> _Exercise brief_:
Could you reproduce, exactly and alone, the lines running from the one with "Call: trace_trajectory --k" to the end of the data below?
Source material section start
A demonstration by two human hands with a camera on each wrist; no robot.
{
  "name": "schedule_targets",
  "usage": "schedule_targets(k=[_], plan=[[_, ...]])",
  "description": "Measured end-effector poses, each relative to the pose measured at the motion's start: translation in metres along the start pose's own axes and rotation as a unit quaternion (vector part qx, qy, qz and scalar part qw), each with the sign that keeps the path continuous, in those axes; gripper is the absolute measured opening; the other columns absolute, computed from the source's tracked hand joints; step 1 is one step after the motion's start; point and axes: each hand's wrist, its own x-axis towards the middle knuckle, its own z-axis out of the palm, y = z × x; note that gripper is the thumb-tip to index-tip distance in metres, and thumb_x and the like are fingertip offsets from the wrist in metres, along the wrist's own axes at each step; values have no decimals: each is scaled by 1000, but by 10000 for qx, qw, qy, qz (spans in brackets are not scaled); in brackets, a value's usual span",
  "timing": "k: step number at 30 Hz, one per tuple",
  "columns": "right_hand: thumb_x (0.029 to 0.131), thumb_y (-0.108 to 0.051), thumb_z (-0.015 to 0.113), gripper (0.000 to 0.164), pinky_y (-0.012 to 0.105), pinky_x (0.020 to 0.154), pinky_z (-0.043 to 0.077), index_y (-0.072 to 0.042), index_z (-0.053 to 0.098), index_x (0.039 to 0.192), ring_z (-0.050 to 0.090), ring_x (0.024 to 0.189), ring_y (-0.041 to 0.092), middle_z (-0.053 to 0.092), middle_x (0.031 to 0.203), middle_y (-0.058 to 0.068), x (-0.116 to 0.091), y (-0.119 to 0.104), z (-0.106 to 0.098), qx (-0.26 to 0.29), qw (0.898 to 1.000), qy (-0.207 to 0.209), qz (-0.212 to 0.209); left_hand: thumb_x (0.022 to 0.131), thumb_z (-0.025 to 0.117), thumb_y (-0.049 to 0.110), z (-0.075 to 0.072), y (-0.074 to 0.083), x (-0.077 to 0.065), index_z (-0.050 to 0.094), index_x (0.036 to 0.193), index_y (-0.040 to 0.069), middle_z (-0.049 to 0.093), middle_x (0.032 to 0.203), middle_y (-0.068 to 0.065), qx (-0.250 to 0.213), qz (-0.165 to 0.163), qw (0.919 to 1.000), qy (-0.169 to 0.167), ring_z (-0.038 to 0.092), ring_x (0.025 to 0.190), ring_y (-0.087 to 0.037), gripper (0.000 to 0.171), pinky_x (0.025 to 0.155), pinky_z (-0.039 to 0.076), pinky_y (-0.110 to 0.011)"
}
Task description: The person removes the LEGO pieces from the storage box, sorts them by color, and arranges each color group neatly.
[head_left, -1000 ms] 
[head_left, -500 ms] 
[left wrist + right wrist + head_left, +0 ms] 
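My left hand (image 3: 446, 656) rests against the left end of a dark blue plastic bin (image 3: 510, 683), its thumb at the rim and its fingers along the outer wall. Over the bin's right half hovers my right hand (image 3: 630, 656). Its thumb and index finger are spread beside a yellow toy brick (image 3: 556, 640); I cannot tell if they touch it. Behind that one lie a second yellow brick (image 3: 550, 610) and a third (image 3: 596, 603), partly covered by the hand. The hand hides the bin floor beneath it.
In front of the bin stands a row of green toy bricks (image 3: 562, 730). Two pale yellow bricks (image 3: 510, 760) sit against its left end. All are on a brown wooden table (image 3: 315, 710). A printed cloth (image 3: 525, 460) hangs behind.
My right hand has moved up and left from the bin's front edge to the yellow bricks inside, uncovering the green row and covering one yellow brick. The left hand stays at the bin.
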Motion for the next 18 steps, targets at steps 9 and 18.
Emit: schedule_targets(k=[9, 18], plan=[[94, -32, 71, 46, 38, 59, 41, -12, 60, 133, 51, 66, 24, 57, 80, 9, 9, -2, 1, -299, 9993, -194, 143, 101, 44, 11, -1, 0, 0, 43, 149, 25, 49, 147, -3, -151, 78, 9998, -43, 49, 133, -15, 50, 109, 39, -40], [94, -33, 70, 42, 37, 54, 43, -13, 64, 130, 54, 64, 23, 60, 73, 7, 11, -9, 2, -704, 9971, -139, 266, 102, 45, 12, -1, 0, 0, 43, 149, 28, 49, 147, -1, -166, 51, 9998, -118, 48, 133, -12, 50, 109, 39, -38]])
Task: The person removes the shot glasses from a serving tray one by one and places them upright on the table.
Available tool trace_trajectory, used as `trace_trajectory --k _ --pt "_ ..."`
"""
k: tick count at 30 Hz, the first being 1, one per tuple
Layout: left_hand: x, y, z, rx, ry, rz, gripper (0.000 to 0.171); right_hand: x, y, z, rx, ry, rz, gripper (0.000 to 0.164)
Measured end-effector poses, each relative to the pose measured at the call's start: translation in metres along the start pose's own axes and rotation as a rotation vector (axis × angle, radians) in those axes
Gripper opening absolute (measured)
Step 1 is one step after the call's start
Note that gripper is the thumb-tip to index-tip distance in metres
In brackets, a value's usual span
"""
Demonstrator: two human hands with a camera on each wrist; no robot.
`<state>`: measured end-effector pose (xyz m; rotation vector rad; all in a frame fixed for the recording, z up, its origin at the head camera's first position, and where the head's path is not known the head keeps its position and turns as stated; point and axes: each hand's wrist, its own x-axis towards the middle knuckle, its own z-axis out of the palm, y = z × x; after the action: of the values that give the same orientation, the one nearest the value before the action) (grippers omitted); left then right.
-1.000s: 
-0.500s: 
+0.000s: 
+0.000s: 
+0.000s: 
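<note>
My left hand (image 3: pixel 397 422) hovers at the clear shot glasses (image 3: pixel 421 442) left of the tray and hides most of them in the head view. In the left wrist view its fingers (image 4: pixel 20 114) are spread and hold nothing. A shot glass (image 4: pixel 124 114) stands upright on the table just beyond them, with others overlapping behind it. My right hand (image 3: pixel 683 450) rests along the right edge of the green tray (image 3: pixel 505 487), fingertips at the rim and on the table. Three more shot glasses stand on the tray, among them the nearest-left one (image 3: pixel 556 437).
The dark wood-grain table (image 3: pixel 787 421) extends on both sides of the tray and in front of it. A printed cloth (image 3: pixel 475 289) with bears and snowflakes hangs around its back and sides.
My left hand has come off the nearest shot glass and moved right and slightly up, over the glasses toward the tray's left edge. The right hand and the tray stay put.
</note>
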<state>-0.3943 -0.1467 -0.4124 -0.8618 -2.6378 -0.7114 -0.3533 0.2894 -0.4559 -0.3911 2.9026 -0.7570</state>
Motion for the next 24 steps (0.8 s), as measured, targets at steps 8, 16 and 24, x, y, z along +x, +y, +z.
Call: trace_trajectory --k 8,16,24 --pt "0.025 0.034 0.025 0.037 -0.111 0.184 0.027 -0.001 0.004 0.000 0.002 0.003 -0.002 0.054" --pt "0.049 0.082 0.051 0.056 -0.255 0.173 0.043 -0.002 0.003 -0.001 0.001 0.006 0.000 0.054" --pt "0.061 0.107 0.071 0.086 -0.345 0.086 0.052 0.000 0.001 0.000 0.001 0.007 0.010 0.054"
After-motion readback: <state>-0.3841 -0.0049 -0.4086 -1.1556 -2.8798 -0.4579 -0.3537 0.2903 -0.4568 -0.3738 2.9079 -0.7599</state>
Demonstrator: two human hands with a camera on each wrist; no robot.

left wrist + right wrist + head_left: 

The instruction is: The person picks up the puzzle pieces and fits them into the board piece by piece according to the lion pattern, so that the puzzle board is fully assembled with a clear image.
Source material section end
> _Exercise solution_:
Call: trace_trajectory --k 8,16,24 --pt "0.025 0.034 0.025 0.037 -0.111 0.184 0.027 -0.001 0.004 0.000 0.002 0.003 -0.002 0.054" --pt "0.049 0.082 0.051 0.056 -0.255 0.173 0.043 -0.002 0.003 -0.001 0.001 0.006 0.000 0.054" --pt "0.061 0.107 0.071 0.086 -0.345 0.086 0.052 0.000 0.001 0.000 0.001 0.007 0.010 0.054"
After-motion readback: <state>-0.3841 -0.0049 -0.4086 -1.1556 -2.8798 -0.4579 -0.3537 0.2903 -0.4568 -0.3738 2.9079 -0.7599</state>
Demonstrator: two human hands with a camera on each wrist; no robot.

left wrist + right wrist + head_left: 

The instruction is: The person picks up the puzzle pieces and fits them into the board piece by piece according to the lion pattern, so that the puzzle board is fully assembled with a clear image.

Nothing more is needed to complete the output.